Several syringes 1 of the same design may be provided, differing only in the colors of the sheaths 18 and 19. This achieves the additional advantage that the individual syringes are easy to distinguish, allowing, for example, to easily assign a syringe to a specific operator.

Claims

1. A syringe comprising:

a syringe body,

a plunger rod, which is guided in the syringe body in a longitudinally displaceable manner,

and a grip area which includes a finger portion formed on the syringe body and a thumb portion formed at the rear end of the plunger rod,

wherein

the grip area is at least partially provided with a friction coating consisting of a different material than the grip area.

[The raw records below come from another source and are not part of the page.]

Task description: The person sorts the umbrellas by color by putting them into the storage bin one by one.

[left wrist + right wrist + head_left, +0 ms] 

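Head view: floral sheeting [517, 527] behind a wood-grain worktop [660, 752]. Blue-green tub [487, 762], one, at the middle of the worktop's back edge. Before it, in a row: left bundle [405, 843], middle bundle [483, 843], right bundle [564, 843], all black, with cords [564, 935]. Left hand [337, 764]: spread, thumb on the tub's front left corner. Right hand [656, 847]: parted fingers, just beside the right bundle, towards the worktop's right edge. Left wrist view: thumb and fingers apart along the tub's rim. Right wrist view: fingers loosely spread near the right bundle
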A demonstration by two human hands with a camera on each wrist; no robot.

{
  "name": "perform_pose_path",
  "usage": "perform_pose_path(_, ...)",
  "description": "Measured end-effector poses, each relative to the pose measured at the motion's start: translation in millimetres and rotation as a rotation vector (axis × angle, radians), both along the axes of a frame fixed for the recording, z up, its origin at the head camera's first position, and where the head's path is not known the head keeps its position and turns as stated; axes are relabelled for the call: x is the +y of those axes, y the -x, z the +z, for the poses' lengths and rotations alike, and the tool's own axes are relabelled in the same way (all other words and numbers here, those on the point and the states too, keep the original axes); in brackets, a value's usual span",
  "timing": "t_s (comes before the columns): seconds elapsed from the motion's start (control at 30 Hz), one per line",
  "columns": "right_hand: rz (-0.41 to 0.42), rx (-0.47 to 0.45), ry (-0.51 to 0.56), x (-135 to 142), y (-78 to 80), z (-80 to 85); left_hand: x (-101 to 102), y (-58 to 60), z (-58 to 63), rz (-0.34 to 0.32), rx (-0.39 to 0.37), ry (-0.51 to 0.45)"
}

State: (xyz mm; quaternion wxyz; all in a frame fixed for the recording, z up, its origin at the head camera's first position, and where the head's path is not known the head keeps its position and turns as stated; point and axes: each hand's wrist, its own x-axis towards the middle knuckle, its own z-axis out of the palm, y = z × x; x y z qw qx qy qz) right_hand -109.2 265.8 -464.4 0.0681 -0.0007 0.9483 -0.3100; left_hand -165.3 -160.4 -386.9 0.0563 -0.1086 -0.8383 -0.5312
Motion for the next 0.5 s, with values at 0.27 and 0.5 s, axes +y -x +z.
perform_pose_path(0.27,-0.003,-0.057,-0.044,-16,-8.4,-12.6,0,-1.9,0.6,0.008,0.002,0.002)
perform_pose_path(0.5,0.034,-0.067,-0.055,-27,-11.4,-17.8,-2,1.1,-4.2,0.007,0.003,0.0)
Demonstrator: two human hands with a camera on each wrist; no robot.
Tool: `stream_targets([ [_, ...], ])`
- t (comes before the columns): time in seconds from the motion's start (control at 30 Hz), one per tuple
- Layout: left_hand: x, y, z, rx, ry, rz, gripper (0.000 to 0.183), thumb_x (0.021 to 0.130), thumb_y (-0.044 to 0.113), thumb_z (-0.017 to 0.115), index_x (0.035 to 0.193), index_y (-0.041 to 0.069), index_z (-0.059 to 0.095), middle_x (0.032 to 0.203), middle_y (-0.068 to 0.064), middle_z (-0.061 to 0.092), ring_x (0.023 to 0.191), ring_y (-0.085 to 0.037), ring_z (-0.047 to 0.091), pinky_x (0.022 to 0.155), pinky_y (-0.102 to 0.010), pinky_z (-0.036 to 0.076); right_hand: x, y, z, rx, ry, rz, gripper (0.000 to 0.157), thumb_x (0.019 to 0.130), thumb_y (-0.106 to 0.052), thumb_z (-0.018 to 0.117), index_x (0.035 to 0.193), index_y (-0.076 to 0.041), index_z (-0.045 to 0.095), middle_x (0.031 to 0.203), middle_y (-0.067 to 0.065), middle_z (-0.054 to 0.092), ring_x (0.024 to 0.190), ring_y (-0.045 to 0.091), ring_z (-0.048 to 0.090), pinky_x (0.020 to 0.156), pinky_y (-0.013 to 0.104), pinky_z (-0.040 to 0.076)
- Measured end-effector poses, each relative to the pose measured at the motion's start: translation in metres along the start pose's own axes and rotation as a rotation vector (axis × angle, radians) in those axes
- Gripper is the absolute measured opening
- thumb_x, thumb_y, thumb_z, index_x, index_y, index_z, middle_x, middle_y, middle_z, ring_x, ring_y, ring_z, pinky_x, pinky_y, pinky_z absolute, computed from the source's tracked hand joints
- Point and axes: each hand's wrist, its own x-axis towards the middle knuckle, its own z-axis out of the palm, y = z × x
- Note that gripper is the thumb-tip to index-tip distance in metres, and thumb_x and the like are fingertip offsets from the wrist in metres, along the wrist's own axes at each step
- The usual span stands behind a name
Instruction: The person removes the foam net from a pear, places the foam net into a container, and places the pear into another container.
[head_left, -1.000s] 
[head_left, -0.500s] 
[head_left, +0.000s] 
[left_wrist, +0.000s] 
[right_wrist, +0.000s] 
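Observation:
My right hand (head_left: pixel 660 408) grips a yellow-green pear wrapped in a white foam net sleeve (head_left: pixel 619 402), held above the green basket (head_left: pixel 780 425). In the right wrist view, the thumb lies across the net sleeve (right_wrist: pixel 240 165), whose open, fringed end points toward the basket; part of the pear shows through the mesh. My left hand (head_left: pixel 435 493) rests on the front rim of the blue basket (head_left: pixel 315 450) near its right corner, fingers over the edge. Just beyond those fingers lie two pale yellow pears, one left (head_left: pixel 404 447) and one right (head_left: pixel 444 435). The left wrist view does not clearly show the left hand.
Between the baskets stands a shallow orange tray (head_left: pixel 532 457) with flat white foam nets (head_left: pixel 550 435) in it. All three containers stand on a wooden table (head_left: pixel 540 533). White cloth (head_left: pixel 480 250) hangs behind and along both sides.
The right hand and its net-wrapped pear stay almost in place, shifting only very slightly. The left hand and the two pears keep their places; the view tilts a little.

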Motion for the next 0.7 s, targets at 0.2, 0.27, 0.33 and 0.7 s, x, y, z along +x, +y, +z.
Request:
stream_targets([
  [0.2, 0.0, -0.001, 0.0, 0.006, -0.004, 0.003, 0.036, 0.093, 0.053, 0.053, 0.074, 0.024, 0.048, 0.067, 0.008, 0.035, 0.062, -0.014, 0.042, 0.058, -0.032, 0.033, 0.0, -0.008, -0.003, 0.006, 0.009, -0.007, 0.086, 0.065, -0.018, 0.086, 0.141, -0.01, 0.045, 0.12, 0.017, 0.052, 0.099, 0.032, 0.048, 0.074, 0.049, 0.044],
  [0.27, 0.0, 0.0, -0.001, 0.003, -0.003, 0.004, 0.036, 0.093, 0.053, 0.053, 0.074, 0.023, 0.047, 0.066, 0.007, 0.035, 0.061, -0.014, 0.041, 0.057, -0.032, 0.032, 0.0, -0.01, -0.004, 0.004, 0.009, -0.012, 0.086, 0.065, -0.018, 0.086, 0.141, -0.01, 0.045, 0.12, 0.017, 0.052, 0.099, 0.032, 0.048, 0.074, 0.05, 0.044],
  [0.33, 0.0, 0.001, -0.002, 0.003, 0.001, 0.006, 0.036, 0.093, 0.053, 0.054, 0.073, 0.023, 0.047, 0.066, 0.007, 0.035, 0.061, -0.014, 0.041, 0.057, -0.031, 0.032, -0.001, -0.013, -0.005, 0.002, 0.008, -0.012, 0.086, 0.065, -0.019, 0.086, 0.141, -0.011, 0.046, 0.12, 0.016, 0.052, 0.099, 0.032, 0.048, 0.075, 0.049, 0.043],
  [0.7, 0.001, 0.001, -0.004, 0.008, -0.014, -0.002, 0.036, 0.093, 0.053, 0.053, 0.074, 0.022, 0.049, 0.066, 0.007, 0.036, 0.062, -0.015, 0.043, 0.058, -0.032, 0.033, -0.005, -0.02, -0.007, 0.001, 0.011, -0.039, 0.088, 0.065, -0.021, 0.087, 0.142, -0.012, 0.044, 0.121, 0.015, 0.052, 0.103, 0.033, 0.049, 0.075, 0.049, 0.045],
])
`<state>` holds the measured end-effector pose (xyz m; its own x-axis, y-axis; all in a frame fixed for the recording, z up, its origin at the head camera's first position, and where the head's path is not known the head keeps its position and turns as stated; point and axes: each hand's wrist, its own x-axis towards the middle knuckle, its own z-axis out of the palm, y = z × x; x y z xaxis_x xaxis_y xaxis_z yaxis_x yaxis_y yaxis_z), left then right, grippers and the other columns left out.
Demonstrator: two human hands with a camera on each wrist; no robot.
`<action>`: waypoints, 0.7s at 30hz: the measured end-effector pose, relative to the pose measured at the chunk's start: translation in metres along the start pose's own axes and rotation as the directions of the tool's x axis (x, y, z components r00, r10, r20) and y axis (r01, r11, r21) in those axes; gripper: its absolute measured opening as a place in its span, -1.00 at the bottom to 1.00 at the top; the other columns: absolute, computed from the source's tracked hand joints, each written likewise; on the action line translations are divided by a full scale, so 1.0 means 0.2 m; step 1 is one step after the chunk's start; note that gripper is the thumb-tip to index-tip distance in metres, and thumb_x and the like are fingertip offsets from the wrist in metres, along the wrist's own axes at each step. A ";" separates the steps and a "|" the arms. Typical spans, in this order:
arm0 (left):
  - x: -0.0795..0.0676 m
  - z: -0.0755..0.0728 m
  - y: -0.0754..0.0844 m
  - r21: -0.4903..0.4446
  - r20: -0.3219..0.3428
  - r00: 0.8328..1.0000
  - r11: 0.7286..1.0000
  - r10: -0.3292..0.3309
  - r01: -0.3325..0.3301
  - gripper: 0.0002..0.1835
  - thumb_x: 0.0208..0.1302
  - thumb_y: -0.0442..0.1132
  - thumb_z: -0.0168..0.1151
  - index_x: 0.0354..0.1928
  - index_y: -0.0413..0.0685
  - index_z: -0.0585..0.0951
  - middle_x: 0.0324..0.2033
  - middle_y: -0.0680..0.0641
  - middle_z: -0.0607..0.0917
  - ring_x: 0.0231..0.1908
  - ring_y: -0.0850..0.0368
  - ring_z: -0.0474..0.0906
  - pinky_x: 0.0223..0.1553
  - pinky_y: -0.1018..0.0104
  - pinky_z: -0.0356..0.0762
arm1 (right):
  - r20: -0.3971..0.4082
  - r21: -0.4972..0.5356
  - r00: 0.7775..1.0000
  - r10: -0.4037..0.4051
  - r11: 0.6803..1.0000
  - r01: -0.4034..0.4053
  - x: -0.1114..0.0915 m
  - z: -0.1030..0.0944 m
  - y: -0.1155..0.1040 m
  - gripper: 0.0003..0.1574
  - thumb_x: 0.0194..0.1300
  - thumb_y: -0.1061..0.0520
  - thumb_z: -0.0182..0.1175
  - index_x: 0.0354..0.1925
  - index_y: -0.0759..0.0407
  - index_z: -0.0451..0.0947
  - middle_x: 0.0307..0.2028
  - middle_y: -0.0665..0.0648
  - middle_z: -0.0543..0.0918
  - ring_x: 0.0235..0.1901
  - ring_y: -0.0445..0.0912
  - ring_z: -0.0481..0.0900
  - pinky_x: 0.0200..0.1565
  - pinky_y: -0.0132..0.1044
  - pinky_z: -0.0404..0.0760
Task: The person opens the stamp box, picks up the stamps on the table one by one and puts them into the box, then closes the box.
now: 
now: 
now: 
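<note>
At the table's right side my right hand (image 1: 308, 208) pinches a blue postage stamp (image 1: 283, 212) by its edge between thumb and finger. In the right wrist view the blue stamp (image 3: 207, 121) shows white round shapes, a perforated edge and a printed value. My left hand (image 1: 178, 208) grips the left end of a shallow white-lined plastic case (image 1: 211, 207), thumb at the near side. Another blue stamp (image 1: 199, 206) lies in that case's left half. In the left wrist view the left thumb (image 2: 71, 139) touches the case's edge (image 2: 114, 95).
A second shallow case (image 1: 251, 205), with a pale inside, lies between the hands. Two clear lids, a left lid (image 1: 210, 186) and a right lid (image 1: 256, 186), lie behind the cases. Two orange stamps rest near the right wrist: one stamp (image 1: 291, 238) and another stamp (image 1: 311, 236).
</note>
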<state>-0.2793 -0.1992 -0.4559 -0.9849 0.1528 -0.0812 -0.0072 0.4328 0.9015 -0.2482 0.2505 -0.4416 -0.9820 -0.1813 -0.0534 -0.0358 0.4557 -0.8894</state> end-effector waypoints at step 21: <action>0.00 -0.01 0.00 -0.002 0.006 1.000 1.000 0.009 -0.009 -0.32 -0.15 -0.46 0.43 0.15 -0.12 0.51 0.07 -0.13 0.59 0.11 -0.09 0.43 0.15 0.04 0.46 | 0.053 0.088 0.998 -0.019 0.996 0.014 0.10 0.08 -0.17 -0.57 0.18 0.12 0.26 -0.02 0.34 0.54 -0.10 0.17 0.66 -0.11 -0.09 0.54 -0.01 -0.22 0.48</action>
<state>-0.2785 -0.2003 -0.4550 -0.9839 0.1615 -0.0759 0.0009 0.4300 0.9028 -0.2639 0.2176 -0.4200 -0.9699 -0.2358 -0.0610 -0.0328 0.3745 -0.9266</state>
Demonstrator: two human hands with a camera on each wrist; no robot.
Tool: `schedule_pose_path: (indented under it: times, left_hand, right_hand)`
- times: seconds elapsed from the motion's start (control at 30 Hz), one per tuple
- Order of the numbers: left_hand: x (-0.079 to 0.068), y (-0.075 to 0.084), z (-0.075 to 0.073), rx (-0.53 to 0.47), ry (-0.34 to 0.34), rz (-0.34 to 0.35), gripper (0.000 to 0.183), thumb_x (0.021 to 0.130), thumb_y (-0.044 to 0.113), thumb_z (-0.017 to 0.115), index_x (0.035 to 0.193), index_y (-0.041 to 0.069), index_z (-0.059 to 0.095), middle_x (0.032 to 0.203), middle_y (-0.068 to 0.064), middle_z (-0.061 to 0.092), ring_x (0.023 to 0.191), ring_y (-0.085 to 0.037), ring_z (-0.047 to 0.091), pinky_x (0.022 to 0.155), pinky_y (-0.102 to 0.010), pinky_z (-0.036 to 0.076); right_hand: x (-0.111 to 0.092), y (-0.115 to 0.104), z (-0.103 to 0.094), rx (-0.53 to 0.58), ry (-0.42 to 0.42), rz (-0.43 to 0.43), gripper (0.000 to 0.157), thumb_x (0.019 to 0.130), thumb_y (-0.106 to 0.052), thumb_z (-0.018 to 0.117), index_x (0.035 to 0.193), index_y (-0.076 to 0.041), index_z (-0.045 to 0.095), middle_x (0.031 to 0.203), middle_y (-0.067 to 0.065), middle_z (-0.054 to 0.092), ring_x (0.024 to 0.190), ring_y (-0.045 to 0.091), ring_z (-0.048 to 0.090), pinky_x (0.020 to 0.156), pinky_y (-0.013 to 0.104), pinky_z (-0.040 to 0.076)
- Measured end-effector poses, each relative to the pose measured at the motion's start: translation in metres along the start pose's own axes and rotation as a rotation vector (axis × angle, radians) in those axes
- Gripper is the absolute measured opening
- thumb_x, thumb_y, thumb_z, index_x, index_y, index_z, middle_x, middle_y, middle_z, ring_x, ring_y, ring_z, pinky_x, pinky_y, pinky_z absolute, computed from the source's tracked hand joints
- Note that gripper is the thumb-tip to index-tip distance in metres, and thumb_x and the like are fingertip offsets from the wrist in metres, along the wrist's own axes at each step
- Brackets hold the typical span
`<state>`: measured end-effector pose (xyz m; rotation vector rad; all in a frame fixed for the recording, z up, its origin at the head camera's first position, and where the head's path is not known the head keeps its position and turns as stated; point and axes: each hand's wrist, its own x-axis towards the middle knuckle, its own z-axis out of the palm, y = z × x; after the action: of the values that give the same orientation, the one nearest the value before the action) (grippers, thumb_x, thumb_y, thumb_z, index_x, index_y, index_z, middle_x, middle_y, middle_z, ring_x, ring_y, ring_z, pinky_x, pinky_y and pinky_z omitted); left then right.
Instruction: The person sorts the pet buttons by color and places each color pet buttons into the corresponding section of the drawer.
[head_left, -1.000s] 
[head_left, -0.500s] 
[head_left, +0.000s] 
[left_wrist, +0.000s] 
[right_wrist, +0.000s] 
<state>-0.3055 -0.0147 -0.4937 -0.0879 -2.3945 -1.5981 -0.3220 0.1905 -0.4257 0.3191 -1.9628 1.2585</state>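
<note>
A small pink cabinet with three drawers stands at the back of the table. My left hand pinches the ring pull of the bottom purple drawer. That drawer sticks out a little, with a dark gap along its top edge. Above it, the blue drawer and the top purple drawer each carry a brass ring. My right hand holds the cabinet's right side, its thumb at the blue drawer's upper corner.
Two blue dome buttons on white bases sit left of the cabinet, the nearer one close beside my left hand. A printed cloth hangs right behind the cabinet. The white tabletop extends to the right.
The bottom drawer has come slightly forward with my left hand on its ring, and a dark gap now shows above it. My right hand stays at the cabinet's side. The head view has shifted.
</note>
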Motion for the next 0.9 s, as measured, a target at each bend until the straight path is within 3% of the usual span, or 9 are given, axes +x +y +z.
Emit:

2. The syringe as claimed in claim 1, wherein the grip area is at least partially sheathed by the friction coating.

3. The syringe as claimed in claim 1, wherein the syringe is provided as a re-usable syringe, the syringe body and the grip area being substantially made from metal.

4. The syringe as claimed in claim 1, wherein the friction coating is made from plastic.

5. The syringe as claimed in claim 1, wherein the friction coating is made from silicone.

6. The syringe as claimed in claim 1, wherein the friction coating is softer than a remainder of the grip area.

7. The syringe as claimed in claim 1, wherein the thumb portion has an annular shape.

8. The syringe as claimed in claim 1, wherein the thumb portion has a circular ring shape or an oval shape.

9. The syringe as claimed in claim 1, wherein the friction coating has a constant thickness.

10. The syringe as claimed in claim 1, wherein the syringe is provided as a carpule syringe.

11. The syringe as claimed in claim 1, wherein the friction coating is colored, the color encoding a parameter of the syringe.

12. A set of syringes as claimed in claim 11, wherein the syringes only differ in the color of the friction coating.